• REQUIREMENT: Take the entries that follow and return exactly the lines from the one holding "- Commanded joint" through the one holding "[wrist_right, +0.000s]", both included. Nothing else is needed.

• EXERCISE INPUT:
== Segment start ==
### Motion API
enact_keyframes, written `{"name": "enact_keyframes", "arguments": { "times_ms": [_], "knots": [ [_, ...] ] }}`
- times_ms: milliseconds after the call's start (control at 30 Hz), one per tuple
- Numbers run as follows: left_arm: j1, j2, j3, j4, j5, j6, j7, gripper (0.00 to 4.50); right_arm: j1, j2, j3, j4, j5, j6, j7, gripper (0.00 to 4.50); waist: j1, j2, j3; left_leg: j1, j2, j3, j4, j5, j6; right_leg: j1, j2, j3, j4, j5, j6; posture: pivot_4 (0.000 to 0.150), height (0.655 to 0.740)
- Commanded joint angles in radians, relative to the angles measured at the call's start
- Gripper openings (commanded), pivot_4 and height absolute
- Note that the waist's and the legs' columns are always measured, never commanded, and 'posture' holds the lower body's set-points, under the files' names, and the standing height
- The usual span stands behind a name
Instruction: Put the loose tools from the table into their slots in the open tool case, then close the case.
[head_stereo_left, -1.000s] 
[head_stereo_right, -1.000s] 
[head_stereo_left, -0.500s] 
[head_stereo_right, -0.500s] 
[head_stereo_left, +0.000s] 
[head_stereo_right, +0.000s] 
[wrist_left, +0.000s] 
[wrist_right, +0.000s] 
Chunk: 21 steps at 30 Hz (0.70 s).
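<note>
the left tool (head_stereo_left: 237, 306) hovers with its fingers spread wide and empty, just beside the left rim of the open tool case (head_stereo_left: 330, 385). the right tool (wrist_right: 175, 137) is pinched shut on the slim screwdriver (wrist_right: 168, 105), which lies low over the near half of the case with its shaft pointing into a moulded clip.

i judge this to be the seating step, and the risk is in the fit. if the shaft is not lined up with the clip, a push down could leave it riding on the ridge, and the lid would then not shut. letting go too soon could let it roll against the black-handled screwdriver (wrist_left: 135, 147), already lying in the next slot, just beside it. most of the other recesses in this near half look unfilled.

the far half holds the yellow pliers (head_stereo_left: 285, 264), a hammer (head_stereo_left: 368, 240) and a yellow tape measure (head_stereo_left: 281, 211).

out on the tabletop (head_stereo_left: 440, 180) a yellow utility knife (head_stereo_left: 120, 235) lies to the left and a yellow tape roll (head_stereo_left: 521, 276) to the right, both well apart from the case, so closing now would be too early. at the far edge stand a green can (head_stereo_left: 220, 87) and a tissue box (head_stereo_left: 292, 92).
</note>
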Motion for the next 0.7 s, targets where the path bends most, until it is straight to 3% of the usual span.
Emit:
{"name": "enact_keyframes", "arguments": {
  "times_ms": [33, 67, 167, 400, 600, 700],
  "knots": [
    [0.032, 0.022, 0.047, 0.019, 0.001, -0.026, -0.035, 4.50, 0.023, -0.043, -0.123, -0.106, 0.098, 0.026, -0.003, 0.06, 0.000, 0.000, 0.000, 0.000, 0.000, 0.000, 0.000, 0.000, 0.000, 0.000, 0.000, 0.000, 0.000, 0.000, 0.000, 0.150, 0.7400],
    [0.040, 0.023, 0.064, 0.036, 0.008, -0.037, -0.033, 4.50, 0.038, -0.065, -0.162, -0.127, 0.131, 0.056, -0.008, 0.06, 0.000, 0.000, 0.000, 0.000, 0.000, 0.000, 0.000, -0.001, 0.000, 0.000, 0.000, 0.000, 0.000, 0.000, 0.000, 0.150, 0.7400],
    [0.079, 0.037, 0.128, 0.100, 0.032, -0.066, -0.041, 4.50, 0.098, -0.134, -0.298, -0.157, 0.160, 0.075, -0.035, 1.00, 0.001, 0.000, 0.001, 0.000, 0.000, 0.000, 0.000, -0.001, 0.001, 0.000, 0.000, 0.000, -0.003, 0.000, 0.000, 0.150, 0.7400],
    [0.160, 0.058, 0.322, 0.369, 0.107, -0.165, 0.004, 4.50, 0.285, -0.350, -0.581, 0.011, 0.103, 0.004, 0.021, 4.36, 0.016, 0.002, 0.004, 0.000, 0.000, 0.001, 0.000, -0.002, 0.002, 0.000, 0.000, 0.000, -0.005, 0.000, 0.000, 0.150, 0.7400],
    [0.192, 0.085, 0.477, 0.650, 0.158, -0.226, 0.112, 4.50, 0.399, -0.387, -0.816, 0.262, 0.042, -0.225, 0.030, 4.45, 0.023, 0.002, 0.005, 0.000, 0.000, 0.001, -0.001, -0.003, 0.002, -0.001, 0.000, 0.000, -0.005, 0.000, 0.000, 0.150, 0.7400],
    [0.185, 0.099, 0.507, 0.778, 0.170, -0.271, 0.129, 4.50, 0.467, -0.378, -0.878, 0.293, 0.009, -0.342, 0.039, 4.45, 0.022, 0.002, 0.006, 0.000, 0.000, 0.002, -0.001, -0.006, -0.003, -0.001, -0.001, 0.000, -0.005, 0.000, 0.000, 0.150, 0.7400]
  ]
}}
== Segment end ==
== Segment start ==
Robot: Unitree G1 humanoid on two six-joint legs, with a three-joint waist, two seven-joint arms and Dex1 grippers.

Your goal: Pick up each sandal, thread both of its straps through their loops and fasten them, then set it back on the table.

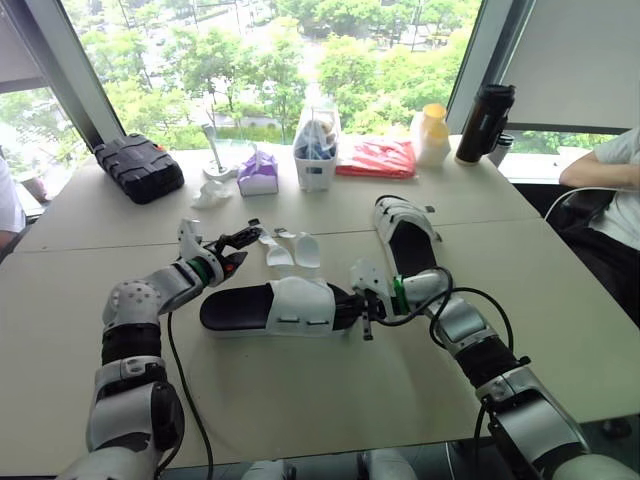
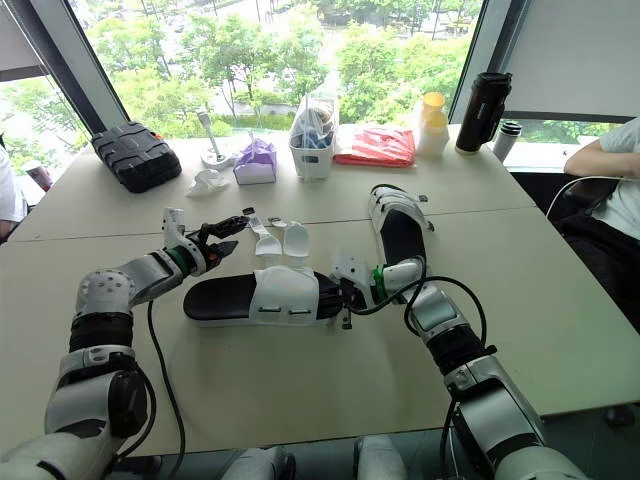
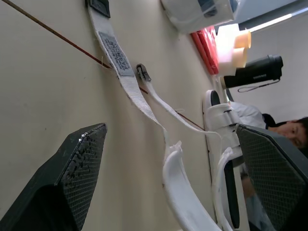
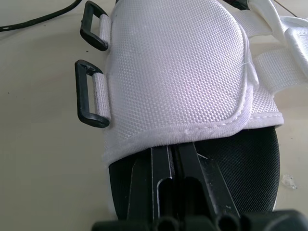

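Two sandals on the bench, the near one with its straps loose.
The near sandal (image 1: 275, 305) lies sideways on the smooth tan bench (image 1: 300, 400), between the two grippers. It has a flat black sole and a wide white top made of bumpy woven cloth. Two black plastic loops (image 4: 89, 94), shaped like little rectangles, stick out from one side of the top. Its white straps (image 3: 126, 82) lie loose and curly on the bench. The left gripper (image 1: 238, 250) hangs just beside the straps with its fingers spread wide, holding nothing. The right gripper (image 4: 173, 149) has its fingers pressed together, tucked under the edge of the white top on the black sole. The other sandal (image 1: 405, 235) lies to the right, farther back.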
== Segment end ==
• FINAL ANSWER:
- Commanded joint angles in radians, relative to the angles measured at the call's start
- Gripper openings (commanded), pivot_4 and height absolute
- Note that the waist's and the legs' columns are always measured, never commanded, and 'posture' holds the lower body's set-points, under the files' names, and the standing height
- The usual span stands behind a name
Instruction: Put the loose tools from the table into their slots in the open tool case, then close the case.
[head_stereo_left, -1.000s] 
[head_stereo_right, -1.000s] 
[head_stereo_left, -0.500s] 
[head_stereo_right, -0.500s] 
[head_stereo_left, +0.000s] 
[head_stereo_right, +0.000s] 
[wrist_left, +0.000s] 
[wrist_right, +0.000s] 

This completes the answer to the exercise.